» Activity:
Beginning with the first line, please repeat the entries exactly and end on the line that contains "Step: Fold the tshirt".

» Available records:

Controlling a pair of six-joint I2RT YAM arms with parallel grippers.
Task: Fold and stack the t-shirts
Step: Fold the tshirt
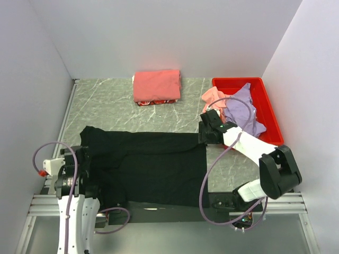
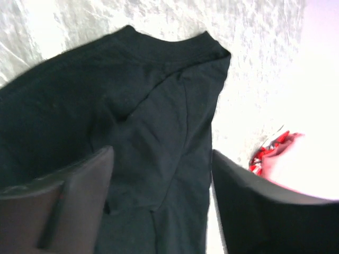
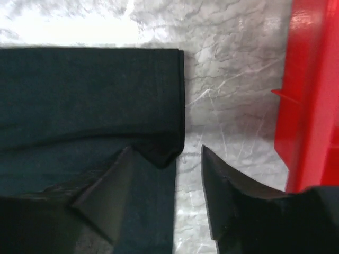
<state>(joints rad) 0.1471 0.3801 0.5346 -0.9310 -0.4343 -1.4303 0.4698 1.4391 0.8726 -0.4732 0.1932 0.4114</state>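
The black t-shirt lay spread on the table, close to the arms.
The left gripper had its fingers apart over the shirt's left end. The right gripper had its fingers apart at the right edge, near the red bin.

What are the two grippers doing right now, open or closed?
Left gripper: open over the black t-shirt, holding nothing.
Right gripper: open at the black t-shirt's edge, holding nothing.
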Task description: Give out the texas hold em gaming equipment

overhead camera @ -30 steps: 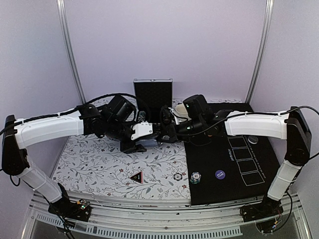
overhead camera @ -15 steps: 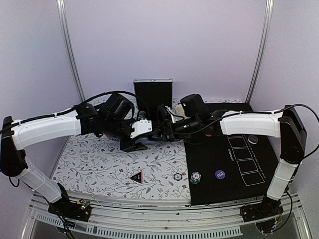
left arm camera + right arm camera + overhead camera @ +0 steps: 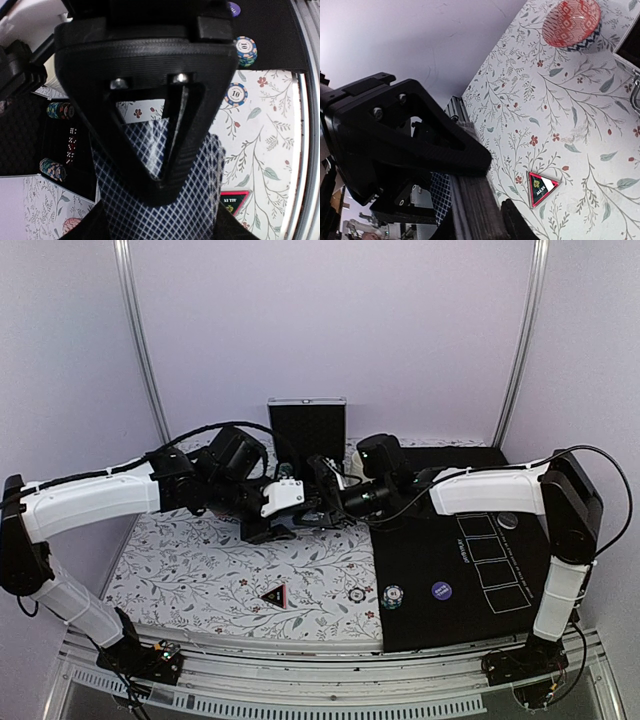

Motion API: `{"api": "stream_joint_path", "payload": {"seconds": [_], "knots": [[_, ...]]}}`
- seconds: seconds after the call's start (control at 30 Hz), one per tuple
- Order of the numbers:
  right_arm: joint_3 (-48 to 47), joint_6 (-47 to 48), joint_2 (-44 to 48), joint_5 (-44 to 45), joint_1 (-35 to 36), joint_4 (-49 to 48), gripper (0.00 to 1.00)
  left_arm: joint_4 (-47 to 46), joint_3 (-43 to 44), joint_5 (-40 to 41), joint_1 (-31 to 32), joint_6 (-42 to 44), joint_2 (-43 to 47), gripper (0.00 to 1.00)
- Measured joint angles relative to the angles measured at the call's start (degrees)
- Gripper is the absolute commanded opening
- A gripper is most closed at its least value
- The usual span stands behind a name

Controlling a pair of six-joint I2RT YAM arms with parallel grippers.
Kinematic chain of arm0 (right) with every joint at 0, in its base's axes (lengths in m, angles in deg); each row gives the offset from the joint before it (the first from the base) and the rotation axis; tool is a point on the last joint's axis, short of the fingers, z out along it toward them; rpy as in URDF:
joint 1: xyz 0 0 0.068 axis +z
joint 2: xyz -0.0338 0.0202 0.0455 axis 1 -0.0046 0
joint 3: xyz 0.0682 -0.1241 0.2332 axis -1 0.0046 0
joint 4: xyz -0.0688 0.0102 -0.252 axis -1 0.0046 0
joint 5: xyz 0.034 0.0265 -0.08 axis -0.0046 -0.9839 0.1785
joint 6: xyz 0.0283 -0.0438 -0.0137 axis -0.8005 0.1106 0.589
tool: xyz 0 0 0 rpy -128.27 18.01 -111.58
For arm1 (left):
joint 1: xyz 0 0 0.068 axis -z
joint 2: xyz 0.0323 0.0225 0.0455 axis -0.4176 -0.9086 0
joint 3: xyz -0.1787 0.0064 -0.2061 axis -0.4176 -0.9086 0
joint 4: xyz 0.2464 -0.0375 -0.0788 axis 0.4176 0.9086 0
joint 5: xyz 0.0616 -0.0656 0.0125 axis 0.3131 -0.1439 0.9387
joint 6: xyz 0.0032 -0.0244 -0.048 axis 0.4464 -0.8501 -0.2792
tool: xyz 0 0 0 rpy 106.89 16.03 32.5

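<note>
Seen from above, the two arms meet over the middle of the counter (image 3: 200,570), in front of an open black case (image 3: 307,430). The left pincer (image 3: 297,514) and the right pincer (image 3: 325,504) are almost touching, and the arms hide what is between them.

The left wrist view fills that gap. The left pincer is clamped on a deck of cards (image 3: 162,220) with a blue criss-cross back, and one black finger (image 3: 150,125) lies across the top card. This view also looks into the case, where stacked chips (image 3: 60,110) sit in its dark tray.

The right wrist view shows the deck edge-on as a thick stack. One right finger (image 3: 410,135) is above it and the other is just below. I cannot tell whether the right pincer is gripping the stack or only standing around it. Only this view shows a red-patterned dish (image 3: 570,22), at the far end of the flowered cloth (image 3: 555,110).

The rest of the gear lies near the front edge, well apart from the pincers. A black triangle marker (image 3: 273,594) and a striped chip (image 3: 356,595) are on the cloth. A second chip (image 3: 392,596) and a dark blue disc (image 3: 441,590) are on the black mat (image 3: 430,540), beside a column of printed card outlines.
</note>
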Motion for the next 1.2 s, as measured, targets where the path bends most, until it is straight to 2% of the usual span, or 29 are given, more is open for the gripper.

» Answer to the exercise:
Controlling a pair of six-joint I2RT YAM arms with parallel grippers.
Task: Fold and stack the t-shirts
Step: Fold the tshirt

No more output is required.